Ce n'est pas prouvé. Les gargarismes ne figurent pas dans la liste des gestes barrières ou des traitements recommandés par l'OMS, les autorités françaises, comme américaines ou canadiennes. Les gargarismes sont utiles pour soulager et soigner les "maux de gorge communs", mais "pas pour le nouveau coronavirus en particulier", indique l'épidémiologiste américain Brandon Brown, professeur à l'université de Californie, interrogé par l'AFP Factuel.

Pour éviter d'être contaminé, il est conseillé de se laver très régulièrement les mains, de tousser et d'éternuer dans son coude ou dans un mouchoir, d'utiliser des mouchoirs à usage unique et de les jeter après chaque utilisation, de ne pas se serrer la main, d'éviter les embrassades, de limiter les déplacements, les rassemblements et les contacts. Et de nettoyer les surfaces potentiellement infectées avec un produit désinfectant (eau de javel, solutions à base d'alcool et autres désinfectants ménagers...).

"Prenez une grande respiration et retenez votre souffle pendant plus de 10 secondes. Si vous y parvenez sans tousser, sans sentiment d'oppression, etc., cela montre qu'il n'y a pas de fibrose dans les poumons, ce qui indique essentiellement l'absence d'infection"

Ce n'est pas prouvé.
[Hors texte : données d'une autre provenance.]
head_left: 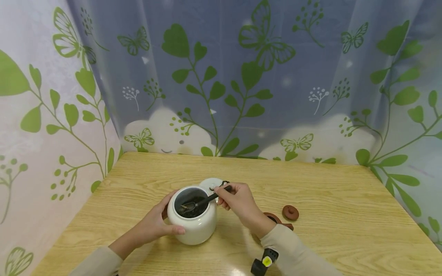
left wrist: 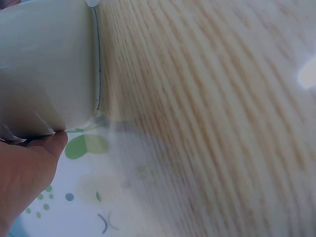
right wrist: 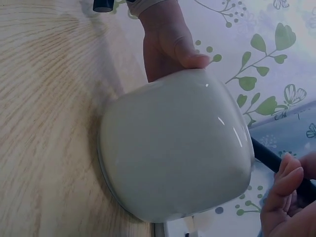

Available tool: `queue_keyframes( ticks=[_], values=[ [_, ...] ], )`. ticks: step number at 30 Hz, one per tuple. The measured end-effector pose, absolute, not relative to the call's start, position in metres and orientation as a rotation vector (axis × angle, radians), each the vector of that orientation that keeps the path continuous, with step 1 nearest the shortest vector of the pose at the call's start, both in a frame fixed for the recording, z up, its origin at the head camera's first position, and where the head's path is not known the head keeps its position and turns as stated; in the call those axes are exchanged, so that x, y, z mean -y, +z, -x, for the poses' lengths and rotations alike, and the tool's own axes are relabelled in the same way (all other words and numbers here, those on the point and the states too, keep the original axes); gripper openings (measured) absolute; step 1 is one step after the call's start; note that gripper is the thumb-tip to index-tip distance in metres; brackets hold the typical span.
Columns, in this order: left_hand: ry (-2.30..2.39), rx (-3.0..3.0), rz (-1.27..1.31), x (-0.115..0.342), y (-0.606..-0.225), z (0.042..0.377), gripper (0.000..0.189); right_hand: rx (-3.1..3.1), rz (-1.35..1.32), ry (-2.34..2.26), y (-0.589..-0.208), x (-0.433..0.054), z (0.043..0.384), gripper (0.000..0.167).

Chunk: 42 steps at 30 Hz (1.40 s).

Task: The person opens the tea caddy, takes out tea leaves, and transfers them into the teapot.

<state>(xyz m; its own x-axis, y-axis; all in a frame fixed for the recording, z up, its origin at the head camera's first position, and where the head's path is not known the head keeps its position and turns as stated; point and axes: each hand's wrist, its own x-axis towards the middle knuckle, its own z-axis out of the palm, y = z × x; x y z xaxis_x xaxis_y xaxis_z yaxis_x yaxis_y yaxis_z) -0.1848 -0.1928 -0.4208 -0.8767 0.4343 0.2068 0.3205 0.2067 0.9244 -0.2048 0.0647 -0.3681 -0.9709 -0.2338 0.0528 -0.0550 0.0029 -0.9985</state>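
Note:
A white ceramic jar (head_left: pixel 195 233) stands lidless on the table, with dark loose bits, perhaps tea leaves, inside. My left hand (head_left: pixel 152 228) grips its left side, thumb at the front and fingers behind. In the right wrist view, the left thumb presses near the rim of the jar (right wrist: pixel 177 143). A spoon (head_left: pixel 213 197) with a black handle reaches over the rim, its bowl down among the dark contents. My right hand (head_left: pixel 239 201) pinches that handle between thumb and fingers, to the right of the opening.
Behind the jar lies a white lid (head_left: pixel 208 183) with a dark cord near it. A brown clay teapot (head_left: pixel 269 216), lidless, sits partly hidden by the right wrist. Its small brown lid (head_left: pixel 290 212) lies to the right. Patterned curtains (head_left: pixel 221 76) border the wooden table (head_left: pixel 328 237).

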Motion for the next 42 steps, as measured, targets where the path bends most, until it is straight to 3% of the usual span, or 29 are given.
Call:
queue_keyframes(
  ticks=[21, 33, 42],
  values=[
    [1.778, -2.351, -0.719, 0.192, -0.421, 0.185, 0.098, -2.102, 0.197, -2.256, -0.350, -0.112, 0.207, 0.022],
    [1.777, -2.348, -0.712, 0.191, -0.420, 0.185, 0.097, -2.202, 0.034, -2.261, -0.343, -0.182, 0.191, 0.034],
    [1.771, -2.356, -0.710, 0.192, -0.421, 0.185, 0.098, -2.285, -0.009, -2.285, -0.352, -0.237, 0.168, 0.029]
  ],
)
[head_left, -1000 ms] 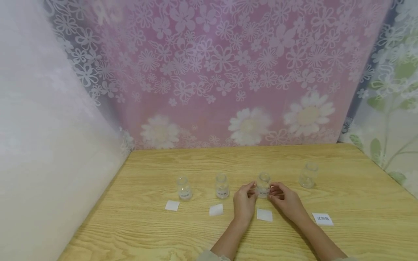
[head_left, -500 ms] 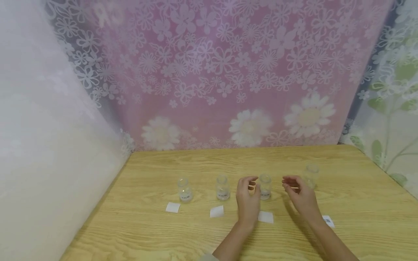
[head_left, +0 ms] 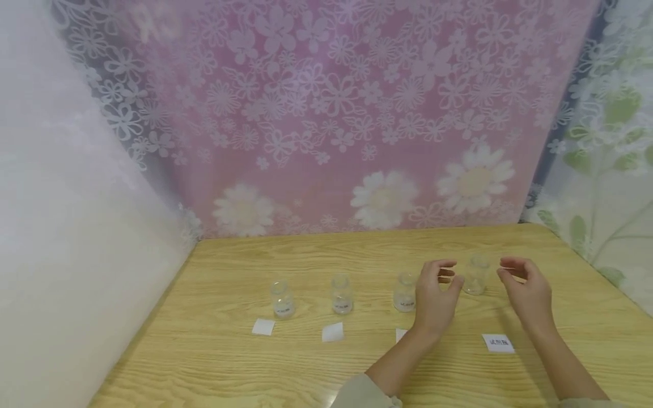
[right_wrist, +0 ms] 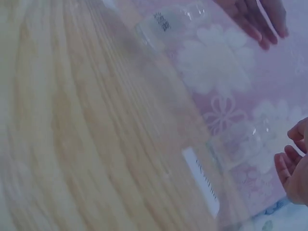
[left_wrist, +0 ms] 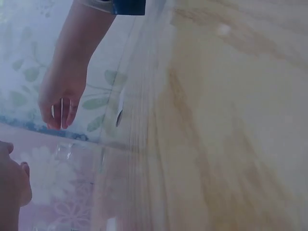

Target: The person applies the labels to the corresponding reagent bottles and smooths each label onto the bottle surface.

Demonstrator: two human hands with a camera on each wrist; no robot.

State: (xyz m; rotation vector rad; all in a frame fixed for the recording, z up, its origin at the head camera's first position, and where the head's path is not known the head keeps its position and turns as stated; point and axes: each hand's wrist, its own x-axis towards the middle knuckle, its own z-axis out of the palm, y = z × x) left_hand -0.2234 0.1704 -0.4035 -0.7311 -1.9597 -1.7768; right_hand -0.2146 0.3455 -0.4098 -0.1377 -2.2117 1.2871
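Note:
A clear glass bottle (head_left: 476,276) without a label stands upright at the right end of a row. Just left of it, the left hand (head_left: 436,300) hovers with loosely bent fingers, holding nothing. On the bottle's other side the right hand (head_left: 531,297) is held in the air, apart from the glass. In the right wrist view this bottle (right_wrist: 240,144) lies between the left hand (right_wrist: 255,19) and the right hand (right_wrist: 294,168). A white paper label (head_left: 498,343) with dark printed characters lies on the table in front of it.
Three more clear bottles, the left one (head_left: 282,299), the middle one (head_left: 342,294) and the right one (head_left: 405,293), carry printed labels. White paper squares lie before them: one at left (head_left: 263,327), one in the middle (head_left: 333,332), one partly under the left forearm (head_left: 401,335). Floral curtains surround the wood-grain table (head_left: 245,374).
Both hands have let go of the third bottle, which now shows its label, and moved right to either side of the unlabelled bottle. The view has shifted slightly.

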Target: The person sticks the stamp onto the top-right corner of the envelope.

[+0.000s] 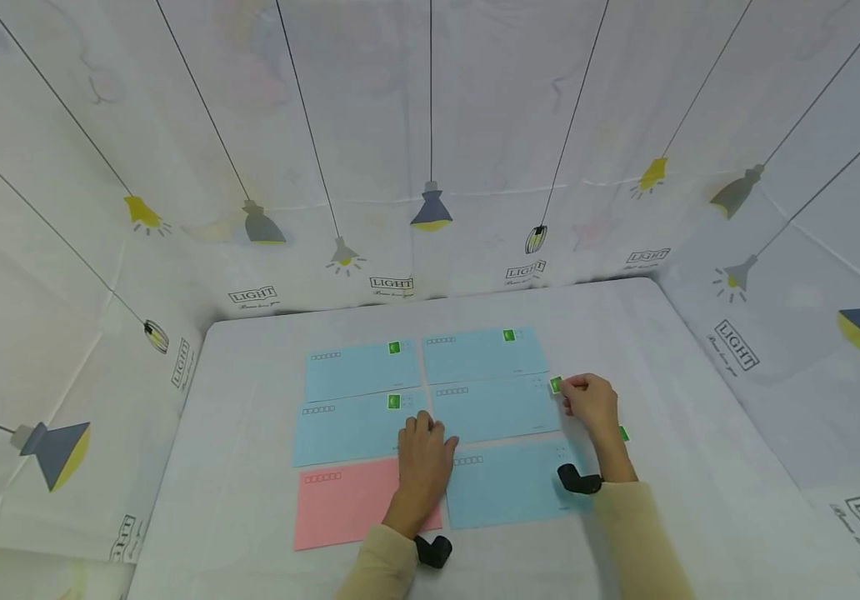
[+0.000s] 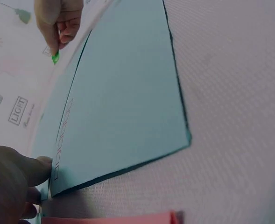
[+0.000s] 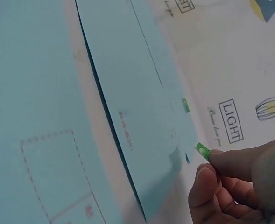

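Note:
Between thumb and finger my right hand [image 1: 593, 404] pinches a small green stamp [image 1: 556, 385], held at the upper right corner of the middle right blue envelope [image 1: 497, 410]. The right wrist view shows the stamp [image 3: 203, 151] tilted, out past the fingertips. My left hand [image 1: 426, 462] rests palm down where the middle left blue envelope [image 1: 343, 435], the pink envelope [image 1: 340, 504] and the right-hand envelopes meet. In the left wrist view its thumb [image 2: 40, 169] touches the corner of a blue envelope [image 2: 123, 102].
Green stamps sit on the top left envelope [image 1: 355, 375], top right envelope [image 1: 475, 358] and middle left one. The bottom right blue envelope [image 1: 505, 496] has no stamp showing. Another green stamp [image 1: 623, 433] lies beside my right wrist. Lamp-printed cloth walls [image 1: 370, 108] surround the white table [image 1: 242, 400].

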`<state>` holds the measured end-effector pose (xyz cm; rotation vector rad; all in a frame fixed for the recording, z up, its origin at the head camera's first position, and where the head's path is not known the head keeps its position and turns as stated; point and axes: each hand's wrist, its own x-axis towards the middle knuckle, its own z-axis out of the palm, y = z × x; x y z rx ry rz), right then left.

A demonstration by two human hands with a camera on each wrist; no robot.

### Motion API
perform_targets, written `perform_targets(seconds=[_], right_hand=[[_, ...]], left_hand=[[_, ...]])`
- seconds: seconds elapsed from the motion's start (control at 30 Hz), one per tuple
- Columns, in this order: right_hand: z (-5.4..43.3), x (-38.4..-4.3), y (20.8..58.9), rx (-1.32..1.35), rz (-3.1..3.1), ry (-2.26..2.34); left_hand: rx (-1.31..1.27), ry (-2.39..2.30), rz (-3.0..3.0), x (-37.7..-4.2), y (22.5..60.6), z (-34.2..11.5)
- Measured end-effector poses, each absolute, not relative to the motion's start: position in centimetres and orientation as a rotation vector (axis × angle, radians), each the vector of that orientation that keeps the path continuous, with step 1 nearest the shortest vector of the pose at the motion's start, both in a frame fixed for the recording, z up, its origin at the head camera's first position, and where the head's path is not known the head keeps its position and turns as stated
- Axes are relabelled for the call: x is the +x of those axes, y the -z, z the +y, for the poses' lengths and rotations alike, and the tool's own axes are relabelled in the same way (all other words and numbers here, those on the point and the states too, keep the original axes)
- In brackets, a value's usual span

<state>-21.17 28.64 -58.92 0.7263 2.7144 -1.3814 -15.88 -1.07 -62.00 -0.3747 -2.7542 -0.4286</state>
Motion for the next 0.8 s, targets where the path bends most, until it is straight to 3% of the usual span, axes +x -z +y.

Certaines variantes du message conseillent cette "simple vérification que l'on peut faire soi-même tous les matins" afin de s'assurer qu'on n'est pas atteint par ce coronavirus. Ce test n'est pas recommandé par les autorités sanitaires françaises, ni par l'OMS. "Il n'y a pas de preuve" que cette méthode permette de diagnostiquer le Covid-19, déclare à l'AFP Factuel Tarik Jasarevic, porte-parole de l'OMS. En cas de doute, le ministère de la Santé préconise de surveiller sa température deux fois par jour et de guetter l'apparition éventuelle des symptômes d'infection respiratoire que sont la toux et la difficulté à respirer.